By Steve Chandler and Duane Black
In everyone’s life at some time, our inner fire goes out. It is then burst into flame by an encounter with another human being. We should all be thankful for those people who rekindle the human spirit. — Albert Schweitzer
Most management activity today is what was alluded to by the Peter Drucker quote at the beginning of this book. Managers make it difficult for their people. They unknowingly kill, or at least diminish, the human spirit by their old-school micro managing and critical judgments.
But there is a new kind of manager emerging in companies today, a manager devoted to rekindling the human spirit by keeping their hands off their employees, and allowing success to happen.

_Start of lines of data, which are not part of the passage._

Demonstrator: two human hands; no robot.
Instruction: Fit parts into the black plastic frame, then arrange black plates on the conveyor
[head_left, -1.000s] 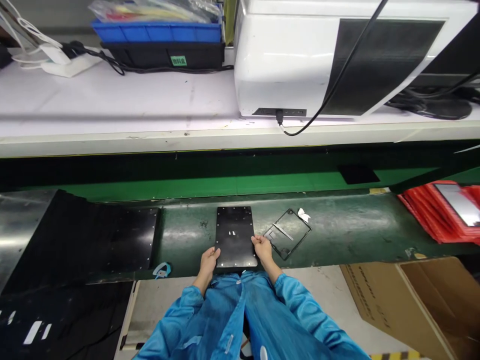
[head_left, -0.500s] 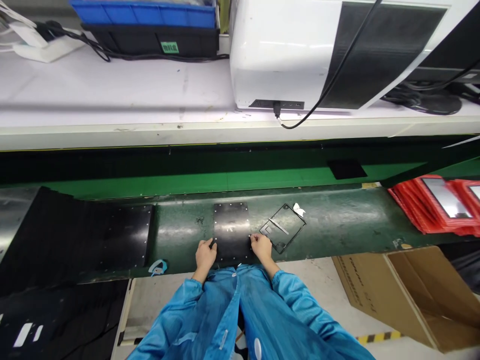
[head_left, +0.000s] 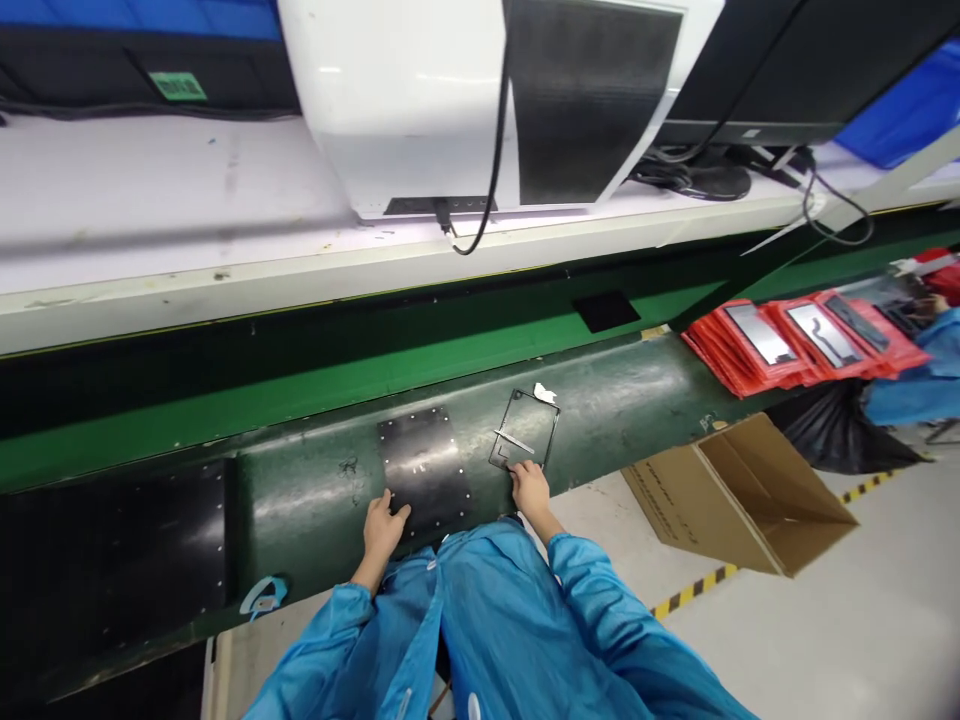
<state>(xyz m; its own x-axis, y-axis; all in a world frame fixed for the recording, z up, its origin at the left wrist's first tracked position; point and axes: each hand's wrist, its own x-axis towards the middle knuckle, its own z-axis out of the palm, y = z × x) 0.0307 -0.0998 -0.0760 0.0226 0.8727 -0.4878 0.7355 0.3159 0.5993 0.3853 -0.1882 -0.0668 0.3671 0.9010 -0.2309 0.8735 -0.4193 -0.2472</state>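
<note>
A black rectangular plate (head_left: pixel 422 466) with small bright dots along its edges lies flat on the dark green belt (head_left: pixel 637 395). My left hand (head_left: pixel 382 527) rests at the plate's near left corner, fingers stretched onto it. My right hand (head_left: pixel 531 488) has left the plate and touches the near edge of a thin clear film sheet (head_left: pixel 526 431) lying to the right; its fingers are curled on that edge. A small white tab (head_left: pixel 544 393) sticks out at the film's far corner. Blue sleeves cover both my arms.
A white machine (head_left: pixel 420 100) with a black cable (head_left: pixel 491 150) stands on the white shelf behind. Red trays (head_left: pixel 787 340) lie stacked on the belt at right, near a person's blue sleeve (head_left: pixel 919 385). An open cardboard box (head_left: pixel 739 490) sits on the floor. More black sheets (head_left: pixel 112 560) lie at left.
The view has swung to the right. My right hand has moved off the black plate's right edge to the clear film. My left hand stays at the plate's near left corner.
</note>
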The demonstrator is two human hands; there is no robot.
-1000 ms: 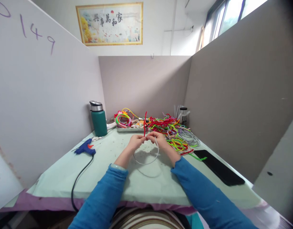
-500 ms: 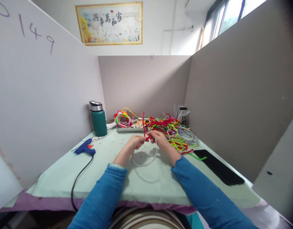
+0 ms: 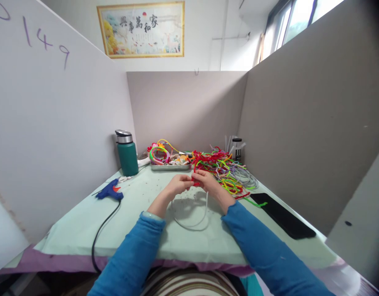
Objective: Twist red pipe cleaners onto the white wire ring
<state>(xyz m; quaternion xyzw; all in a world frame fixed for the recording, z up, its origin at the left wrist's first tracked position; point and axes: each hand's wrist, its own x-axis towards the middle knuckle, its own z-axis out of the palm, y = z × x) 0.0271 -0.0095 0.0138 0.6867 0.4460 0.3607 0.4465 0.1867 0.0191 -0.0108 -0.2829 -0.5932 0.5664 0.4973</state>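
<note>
Close together above the middle of the table, both my hands pinch a red pipe cleaner. My left hand has its fingers closed at the left side of the red piece. My right hand is closed on it from the right, and a short red end sticks up above the fingertips. From between the hands a thin white-grey hoop hangs down in a loop over the table. Where the red piece meets the hoop is hidden by my fingers.
Behind my right hand lies a tangled heap of coloured pipe cleaners. A metal tray holds small parts and bright hoops. To the left are a green bottle and a blue glue gun with a cord. A black phone-like slab lies right.
The upright red end has leaned right and shows shorter above my fingers. My hands have shifted slightly right, and the hoop hangs lower with its loop turned.
</note>
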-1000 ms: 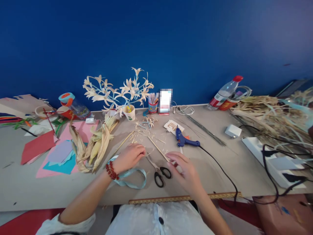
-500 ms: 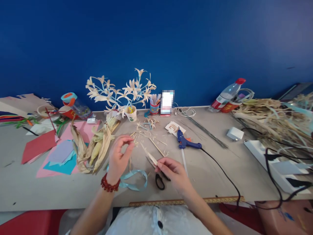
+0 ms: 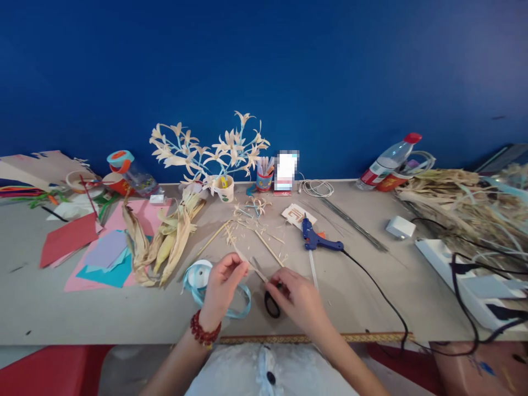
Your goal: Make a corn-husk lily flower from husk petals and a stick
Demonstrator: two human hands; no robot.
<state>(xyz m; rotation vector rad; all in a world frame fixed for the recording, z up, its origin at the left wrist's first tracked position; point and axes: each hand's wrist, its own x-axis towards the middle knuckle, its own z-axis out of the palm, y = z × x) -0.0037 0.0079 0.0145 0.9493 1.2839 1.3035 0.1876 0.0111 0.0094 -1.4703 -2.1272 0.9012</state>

We’ll just call that enlightened person the “hands-off manager.”
2 managerial communication styles
Managers have these two primary communication styles from which to choose:
- Hands-on: They can criticize, control, threaten, and judge their people.
- Hands-off: They can mentor, encourage, coach, and genuinely care about their people.
This choice presents itself many times throughout every day. Every communication with one of your people is going to be a version of this choice.
If you choose judgment (and criticism, implied or otherwise), you will provoke defensiveness and withdrawal — not creativity and productivity.
When we judge our people and find them coming up short, we then start to criticize and micro manage them. In this age of the sensitive, knowledge-based worker, that’s a self-destructive cycle. It engenders nothing but resentment and push-back.
Also, when we judge and then hold a grudge, we are giving our power away. When we resent a team member, we are giving our power to that team member. We are giving that power to the very person we are angry with by allowing him or her to occupy and dominate our thinking. We are focused on the problem and not the solution.
Understanding all you meet
Real power in leadership comes from partnering, not criticizing.
The hands-off manager sets himself apart by retaining all his power. His practice is to understand everyone he meets. To see more in his people than they are seeing and to invite them to that vision.
By doing this, he is reducing his own stress levels at work. He is completely aware that every time he judges someone he alters his own well-being.
So he refuses to assign the responsibility for negative feelings to the person he is tempted to judge. He assigns the responsibility for his low feeling to the thought he is believing about that person.
Only thoughts cause stress; people do not. People cannot. But for the old-school micromanager the stress never quits, and the harmony in the organization never holds.
If you are micromanaging in the old style of shame and blame, you will recognize this example: You’re coming into the company parking garage and suddenly have to slow down because there’s an old person in front of you going slower than molasses. If you then decide you don’t like older people who drive slow, you start to suffer. And you will suffer every time this “happens” to you.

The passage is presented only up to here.